- **PROBLEM REQUIREMENTS**:
Output every line from the beginning of the records through the line that contains "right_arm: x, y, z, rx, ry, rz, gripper", exactly as it appears.

- **RECORDS FOR THE TASK**:
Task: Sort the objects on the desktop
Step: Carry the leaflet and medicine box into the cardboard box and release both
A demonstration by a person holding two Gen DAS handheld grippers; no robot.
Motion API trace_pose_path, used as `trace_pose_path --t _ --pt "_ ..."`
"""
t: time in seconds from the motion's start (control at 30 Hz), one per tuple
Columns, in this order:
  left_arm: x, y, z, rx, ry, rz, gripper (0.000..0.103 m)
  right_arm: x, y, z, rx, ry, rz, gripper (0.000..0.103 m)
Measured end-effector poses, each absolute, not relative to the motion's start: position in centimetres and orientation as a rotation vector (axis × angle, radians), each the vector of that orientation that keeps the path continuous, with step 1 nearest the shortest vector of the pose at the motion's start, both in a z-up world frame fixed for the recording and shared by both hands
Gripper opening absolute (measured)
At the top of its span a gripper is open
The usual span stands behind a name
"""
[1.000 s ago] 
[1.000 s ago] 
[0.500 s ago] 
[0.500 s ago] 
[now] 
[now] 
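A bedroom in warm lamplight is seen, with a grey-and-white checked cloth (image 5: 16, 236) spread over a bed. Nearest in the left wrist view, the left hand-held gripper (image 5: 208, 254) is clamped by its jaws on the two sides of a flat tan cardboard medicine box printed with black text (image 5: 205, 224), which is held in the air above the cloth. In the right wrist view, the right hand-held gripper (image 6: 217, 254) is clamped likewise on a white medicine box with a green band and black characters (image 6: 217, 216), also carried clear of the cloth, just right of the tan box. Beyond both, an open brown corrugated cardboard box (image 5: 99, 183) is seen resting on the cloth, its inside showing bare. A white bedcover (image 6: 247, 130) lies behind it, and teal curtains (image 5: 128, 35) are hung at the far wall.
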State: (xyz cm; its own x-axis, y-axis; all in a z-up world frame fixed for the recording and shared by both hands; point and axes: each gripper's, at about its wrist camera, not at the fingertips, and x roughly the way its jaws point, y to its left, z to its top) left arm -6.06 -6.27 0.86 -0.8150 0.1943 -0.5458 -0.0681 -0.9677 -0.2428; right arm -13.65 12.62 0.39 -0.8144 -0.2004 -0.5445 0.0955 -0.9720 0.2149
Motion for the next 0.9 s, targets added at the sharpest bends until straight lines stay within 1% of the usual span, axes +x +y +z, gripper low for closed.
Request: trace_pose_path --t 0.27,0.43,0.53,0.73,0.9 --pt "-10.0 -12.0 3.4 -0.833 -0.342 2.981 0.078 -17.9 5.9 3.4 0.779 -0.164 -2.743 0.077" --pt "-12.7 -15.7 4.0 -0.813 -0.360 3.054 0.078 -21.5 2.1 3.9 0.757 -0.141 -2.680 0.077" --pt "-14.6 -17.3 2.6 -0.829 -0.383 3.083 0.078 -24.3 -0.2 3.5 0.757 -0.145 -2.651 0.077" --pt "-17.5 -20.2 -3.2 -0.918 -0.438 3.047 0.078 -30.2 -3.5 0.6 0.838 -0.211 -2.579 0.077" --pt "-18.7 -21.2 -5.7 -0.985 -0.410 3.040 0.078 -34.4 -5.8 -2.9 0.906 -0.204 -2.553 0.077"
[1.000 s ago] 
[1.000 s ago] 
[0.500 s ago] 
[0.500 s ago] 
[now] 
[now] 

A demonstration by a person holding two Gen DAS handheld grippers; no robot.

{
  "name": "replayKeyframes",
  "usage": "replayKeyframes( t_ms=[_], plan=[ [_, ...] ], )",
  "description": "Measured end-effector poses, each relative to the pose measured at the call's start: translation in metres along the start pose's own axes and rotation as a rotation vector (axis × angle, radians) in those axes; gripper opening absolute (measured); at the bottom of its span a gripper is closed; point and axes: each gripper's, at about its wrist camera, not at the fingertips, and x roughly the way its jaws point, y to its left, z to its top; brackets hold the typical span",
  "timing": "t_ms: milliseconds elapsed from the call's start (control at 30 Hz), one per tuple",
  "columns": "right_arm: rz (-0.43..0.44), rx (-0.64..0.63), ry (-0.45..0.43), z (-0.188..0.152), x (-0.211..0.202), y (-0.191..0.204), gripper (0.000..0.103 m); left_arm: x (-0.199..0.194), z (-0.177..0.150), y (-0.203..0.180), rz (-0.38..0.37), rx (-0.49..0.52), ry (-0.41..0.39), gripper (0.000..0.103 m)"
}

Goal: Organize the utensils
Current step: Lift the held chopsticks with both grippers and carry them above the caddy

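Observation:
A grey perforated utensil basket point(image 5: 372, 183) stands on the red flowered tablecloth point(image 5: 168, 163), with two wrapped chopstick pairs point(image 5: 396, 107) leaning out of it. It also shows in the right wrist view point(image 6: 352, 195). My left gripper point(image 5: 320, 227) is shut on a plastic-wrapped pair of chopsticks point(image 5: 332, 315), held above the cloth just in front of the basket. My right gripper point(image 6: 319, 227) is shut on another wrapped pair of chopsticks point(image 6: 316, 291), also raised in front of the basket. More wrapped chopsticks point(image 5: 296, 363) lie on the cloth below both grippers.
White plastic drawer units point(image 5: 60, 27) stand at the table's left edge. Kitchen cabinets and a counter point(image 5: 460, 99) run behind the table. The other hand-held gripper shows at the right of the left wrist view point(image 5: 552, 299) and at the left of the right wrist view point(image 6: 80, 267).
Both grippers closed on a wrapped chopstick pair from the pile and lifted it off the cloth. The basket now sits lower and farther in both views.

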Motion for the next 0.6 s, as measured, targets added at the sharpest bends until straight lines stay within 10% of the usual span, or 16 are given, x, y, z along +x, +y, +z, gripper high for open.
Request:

- **EXPECTED ANSWER**:
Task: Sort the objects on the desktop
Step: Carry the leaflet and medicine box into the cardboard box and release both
A demonstration by a person holding two Gen DAS handheld grippers; no robot.
Motion API trace_pose_path, used as `trace_pose_path --t _ --pt "_ ..."`
"""
t: time in seconds from the motion's start (control at 30 Hz), one per tuple
Columns, in this order:
  left_arm: x, y, z, rx, ry, rz, gripper (0.000..0.103 m)
  right_arm: x, y, z, rx, ry, rz, gripper (0.000..0.103 m)

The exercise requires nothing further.